I still haven’t figured out why this is the case, but it’s definitely the reality. College, or at least my college, is not the dating paradise I thought it would be. I consider myself lucky for having had one short but sweet jam on the dance floor of love during my time here, because many people can’t even get the DJ to play the song they requested much less keep up with this metaphor.
One theory I have is that people are living longer, so things like falling in love happen later because “spending the rest of your life” with someone is a lot more time than it used to be, so why rush?
My other theory is that we’re all idiots.
Think about it. In a time where social technology is at an all time high, I still only really know people from the 5 parts of campus where I spend all my time. This is super common. And here we are, feeling like we’ve exhausted our dating pools at a school with dozens of thousands of people.
Is it the end of the world if I don’t meet my soul mate at college? No. Is it a possibility that he has secretly been hanging out in the Gerontology department and thus never crossed my path? I would be surprised, but it would undoubtedly be a pleasant surprise.

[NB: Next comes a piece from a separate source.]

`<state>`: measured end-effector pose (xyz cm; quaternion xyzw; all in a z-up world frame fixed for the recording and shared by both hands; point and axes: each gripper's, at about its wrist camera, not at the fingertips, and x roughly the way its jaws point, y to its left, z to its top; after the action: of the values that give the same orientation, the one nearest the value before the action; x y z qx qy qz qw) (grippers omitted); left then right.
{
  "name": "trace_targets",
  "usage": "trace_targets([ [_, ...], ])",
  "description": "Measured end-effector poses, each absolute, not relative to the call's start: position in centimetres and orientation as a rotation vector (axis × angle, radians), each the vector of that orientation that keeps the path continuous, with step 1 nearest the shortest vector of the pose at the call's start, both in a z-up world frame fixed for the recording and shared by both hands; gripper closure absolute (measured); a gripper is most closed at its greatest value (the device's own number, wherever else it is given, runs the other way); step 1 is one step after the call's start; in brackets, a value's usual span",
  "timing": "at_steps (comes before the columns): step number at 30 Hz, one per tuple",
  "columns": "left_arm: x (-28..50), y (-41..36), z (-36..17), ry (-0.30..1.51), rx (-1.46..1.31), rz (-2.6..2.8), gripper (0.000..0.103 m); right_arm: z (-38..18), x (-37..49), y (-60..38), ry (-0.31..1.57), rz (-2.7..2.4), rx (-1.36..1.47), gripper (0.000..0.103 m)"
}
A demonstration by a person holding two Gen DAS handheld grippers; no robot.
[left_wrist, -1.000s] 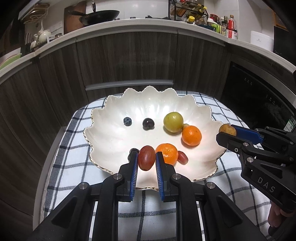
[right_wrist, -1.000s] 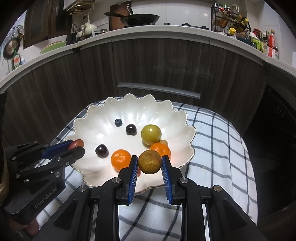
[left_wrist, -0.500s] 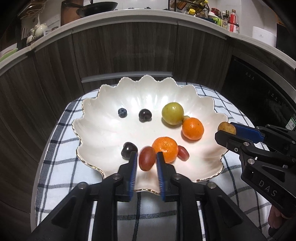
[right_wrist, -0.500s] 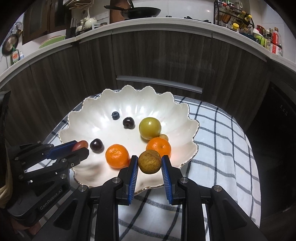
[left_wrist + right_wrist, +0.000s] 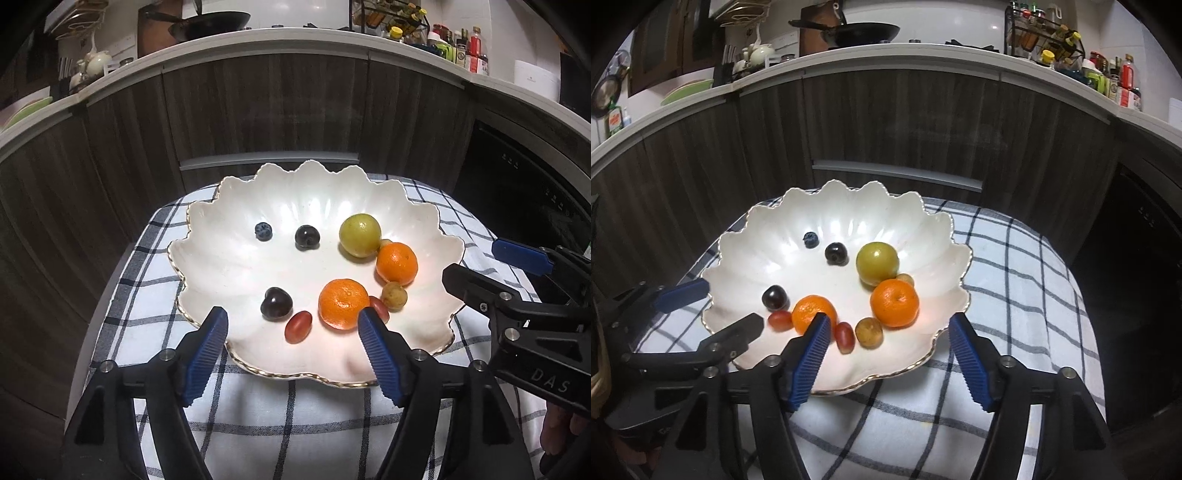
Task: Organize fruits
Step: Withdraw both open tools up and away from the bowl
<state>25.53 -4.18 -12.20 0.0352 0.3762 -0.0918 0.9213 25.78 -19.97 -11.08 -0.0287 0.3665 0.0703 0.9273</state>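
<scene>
A white scalloped bowl (image 5: 229, 258) (image 5: 923, 236) sits on a checked cloth and holds the fruit. My left gripper (image 5: 293, 326) is open over the bowl's near rim; a red grape (image 5: 298, 327) lies in the bowl between its jaws, next to a dark cherry (image 5: 276, 303) and an orange (image 5: 343, 303). My right gripper (image 5: 888, 332) is open over the near right rim; a tan longan (image 5: 869, 332) lies in the bowl ahead of it, beside a second red grape (image 5: 844, 336) and another orange (image 5: 894, 302). A green plum (image 5: 877, 262), a cherry (image 5: 836, 253) and a blueberry (image 5: 811, 239) lie farther back.
The checked cloth (image 5: 295, 413) covers a small table in front of dark wood cabinets (image 5: 258, 110). A white counter (image 5: 905, 51) above holds a wok, bottles and dishes. A dark appliance (image 5: 517, 177) stands at the right.
Both grippers have opened. The left let the red grape drop into the bowl and the right let the longan drop in. Both have pulled back a little.
</scene>
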Motion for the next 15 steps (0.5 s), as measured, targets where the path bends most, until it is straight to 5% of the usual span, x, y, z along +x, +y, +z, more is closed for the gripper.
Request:
trace_targets([
  [15, 24.0, -3.4, -10.4, 0.727, 0.065, -0.148, 0.017, -9.6, 24.5, -20.1, 0.719, 0.130, -0.053, 0.032],
])
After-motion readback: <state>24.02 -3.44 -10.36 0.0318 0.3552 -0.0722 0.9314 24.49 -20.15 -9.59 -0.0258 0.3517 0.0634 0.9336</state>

Which is why I have a radical suggestion: schools should set up a survey that all seniors take so it can inform them of who is still hiding in plain sight. Then we could at least be sure! I’m surprised the school doesn’t already do this: think of the value couples with the same alma mater offer to a school! Probably a deeper rooted loyalty and willingness to donate funding than the average student that didn’t also receive a lifelong snuggle buddy with their diploma.
Man, if I met Mr. Lifelong Snuggle Buddy somewhere on campus and also became successful in life? You would definitely find a building named after Mr. and Mrs. Lifelong Snuggle Buddy sometime in the future. I’m thinking a counseling center. Or wherever they teach crime forensics. You know, romantic places.
The ironic thing is that even if this service DID exist, college has done too good of a job of telling me that I’m going to graduate single, to the extent that even if my future husband walked up to me right now and announced himself by declaring who he was and tossing a bit of confetti in the air, I don’t think I would believe him. Probably because of the confetti.
Which means he’d just have to try something different. Say, running into me sometime after college. Tossing at me a better sense of what love means, instead of confetti.
And I guess I’m pretty okay with that.